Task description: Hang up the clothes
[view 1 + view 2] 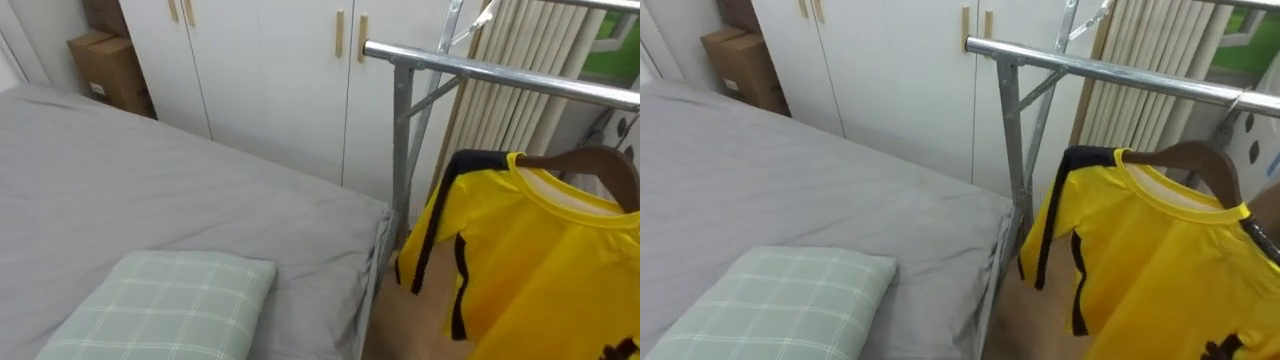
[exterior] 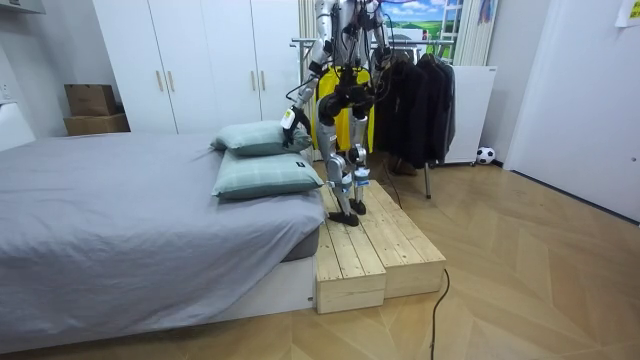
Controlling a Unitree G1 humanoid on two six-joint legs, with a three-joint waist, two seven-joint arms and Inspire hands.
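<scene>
The yellow shirt (image 1: pixel 530 270) has black stripes at the neck and down the side. It hangs on a brown wooden hanger (image 1: pixel 590 160). The hanger's top sits just under the metal bar (image 1: pixel 500 75) of the clothes rack. I cannot tell if the hook is over the bar or what holds the hanger up. The shirt is close to the rack's grey post (image 1: pixel 402 150), on the side away from the bed.

The robot's left hand (image 2: pixel 291 120) hangs low at its side, near the pillows at the edge of the bed. It is too small in the room view to tell if its fingers are apart or together.

Dark clothes (image 2: pixel 415 100) hang further along the same rack.

The robot stands upright on a wooden step (image 2: pixel 370 250) between the bed and the rack. The bed (image 1: pixel 150 180) has a grey sheet. A green checked pillow (image 1: pixel 170 300) lies on it near the robot, and another pillow (image 2: pixel 255 138) lies just behind that one.

A white wardrobe (image 1: pixel 270 80) with gold handles stands behind the bed. A cardboard box (image 1: pixel 105 65) sits next to it in the corner. A small ball (image 2: pixel 485 155) lies on the floor past the rack.
</scene>
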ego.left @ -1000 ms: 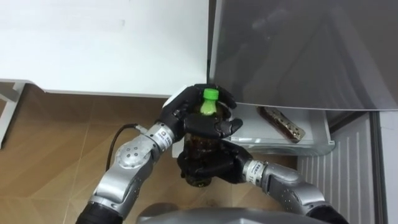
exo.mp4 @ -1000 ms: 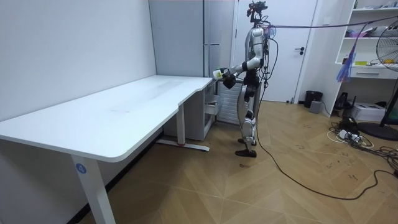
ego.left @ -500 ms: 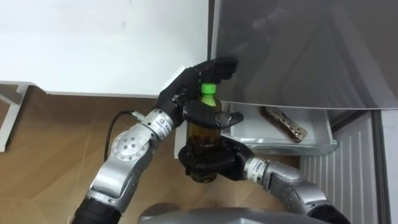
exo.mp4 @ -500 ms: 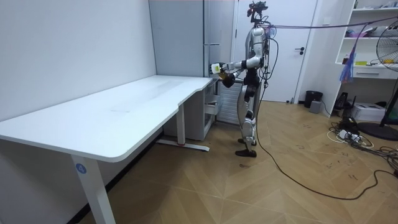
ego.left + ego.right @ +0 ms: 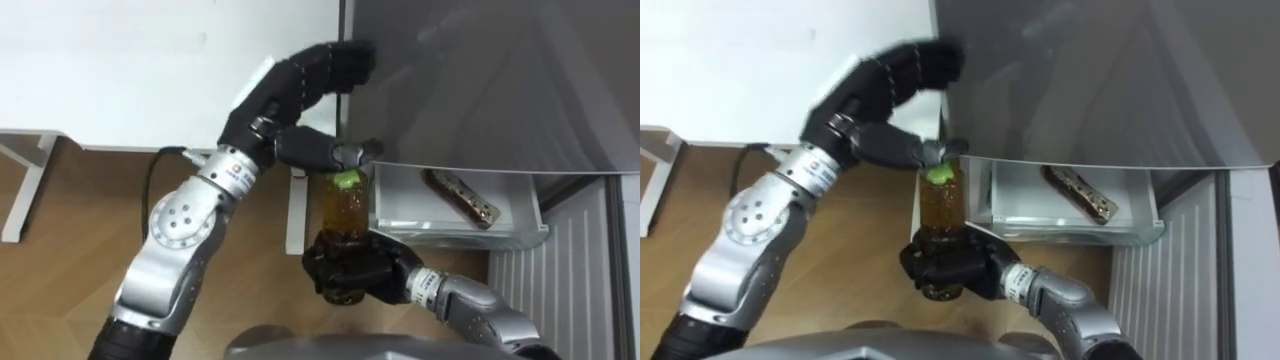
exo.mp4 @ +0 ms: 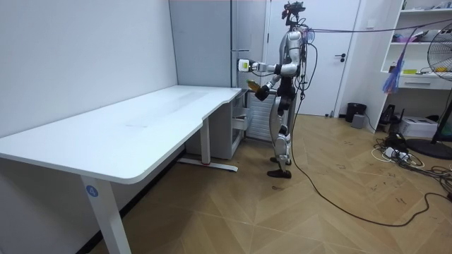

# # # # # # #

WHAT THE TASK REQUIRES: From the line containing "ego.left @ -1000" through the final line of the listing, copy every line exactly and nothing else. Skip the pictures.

ANSWER FOR THE TASK:
ego.left @ -1000 ms: 
exo.mp4 @ -1000 ms: 
ego.left @ -500 ms: 
exo.mp4 @ -500 ms: 
ego.left + ego.right @ +0 ms: 
exo.mp4 @ +0 ms: 

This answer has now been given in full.